DESCRIPTION OF THE TASK:
A word-for-word transcription of the listing is all that is needed.

DATA SHOWN:
*** Begin section ***
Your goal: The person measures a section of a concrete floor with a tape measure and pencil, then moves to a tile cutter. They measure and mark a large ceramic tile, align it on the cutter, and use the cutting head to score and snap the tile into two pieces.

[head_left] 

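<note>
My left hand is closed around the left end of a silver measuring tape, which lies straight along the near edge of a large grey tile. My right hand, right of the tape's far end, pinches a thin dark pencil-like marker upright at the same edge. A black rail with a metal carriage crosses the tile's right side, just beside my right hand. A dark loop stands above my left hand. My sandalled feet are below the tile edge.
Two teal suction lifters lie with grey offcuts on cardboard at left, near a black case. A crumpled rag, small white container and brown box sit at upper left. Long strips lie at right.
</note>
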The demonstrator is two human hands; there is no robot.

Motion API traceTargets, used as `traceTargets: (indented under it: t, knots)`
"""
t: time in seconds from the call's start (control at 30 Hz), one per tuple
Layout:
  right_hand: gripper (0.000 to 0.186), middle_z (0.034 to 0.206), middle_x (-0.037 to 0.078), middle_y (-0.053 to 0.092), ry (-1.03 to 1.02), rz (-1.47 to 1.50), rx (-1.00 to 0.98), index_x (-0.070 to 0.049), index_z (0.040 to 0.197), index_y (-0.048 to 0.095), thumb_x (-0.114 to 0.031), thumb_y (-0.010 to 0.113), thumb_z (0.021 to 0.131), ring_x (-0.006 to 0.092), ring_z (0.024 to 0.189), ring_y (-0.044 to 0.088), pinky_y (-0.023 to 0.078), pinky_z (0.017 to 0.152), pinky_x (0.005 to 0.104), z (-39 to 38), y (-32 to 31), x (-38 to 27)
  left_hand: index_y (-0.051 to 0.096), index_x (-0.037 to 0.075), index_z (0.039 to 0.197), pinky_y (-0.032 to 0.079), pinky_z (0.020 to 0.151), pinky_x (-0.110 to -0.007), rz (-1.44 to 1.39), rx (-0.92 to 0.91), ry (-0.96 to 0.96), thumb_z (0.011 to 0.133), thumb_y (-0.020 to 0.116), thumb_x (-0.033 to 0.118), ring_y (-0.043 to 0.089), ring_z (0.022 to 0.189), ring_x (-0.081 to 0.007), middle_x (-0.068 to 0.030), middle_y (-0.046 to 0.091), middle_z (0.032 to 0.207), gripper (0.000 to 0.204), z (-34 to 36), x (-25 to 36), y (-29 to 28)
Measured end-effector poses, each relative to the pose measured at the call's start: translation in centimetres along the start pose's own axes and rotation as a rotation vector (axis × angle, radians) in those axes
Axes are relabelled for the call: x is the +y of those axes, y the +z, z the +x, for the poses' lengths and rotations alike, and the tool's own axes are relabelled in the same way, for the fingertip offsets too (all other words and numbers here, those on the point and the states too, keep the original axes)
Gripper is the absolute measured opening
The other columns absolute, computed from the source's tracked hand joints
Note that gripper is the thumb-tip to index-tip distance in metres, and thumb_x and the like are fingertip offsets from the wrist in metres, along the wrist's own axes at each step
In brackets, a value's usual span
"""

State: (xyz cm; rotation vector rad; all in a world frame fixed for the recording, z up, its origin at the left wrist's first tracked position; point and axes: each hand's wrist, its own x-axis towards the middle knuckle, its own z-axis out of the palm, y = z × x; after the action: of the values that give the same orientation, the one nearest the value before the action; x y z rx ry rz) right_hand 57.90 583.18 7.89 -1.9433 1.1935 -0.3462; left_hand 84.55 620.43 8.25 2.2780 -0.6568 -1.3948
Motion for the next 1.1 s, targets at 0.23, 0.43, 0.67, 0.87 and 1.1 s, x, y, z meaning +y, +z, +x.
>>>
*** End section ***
SOLUTION FOR THIS PROBLEM:
Your goal: The person measures a section of a concrete floor with a tape measure and pencil, then moves to a tile cutter. They measure and mark a large ceramic tile, align it on the cutter, and use the cutting head to score and snap the tile into two pieces.

[head_left] 

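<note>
My left hand is closed around the left end of a silver measuring tape, which lies straight along the near edge of a large grey tile. My right hand, right of the tape's far end, pinches a thin dark pencil-like marker upright at the same edge. A black rail with a metal carriage crosses the tile's right side, just beside my right hand. A dark loop stands above my left hand. My sandalled feet are below the tile edge.
Two teal suction lifters lie with grey offcuts on cardboard at left, near a black case. A crumpled rag, small white container and brown box sit at upper left. Long strips lie at right.
</note>
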The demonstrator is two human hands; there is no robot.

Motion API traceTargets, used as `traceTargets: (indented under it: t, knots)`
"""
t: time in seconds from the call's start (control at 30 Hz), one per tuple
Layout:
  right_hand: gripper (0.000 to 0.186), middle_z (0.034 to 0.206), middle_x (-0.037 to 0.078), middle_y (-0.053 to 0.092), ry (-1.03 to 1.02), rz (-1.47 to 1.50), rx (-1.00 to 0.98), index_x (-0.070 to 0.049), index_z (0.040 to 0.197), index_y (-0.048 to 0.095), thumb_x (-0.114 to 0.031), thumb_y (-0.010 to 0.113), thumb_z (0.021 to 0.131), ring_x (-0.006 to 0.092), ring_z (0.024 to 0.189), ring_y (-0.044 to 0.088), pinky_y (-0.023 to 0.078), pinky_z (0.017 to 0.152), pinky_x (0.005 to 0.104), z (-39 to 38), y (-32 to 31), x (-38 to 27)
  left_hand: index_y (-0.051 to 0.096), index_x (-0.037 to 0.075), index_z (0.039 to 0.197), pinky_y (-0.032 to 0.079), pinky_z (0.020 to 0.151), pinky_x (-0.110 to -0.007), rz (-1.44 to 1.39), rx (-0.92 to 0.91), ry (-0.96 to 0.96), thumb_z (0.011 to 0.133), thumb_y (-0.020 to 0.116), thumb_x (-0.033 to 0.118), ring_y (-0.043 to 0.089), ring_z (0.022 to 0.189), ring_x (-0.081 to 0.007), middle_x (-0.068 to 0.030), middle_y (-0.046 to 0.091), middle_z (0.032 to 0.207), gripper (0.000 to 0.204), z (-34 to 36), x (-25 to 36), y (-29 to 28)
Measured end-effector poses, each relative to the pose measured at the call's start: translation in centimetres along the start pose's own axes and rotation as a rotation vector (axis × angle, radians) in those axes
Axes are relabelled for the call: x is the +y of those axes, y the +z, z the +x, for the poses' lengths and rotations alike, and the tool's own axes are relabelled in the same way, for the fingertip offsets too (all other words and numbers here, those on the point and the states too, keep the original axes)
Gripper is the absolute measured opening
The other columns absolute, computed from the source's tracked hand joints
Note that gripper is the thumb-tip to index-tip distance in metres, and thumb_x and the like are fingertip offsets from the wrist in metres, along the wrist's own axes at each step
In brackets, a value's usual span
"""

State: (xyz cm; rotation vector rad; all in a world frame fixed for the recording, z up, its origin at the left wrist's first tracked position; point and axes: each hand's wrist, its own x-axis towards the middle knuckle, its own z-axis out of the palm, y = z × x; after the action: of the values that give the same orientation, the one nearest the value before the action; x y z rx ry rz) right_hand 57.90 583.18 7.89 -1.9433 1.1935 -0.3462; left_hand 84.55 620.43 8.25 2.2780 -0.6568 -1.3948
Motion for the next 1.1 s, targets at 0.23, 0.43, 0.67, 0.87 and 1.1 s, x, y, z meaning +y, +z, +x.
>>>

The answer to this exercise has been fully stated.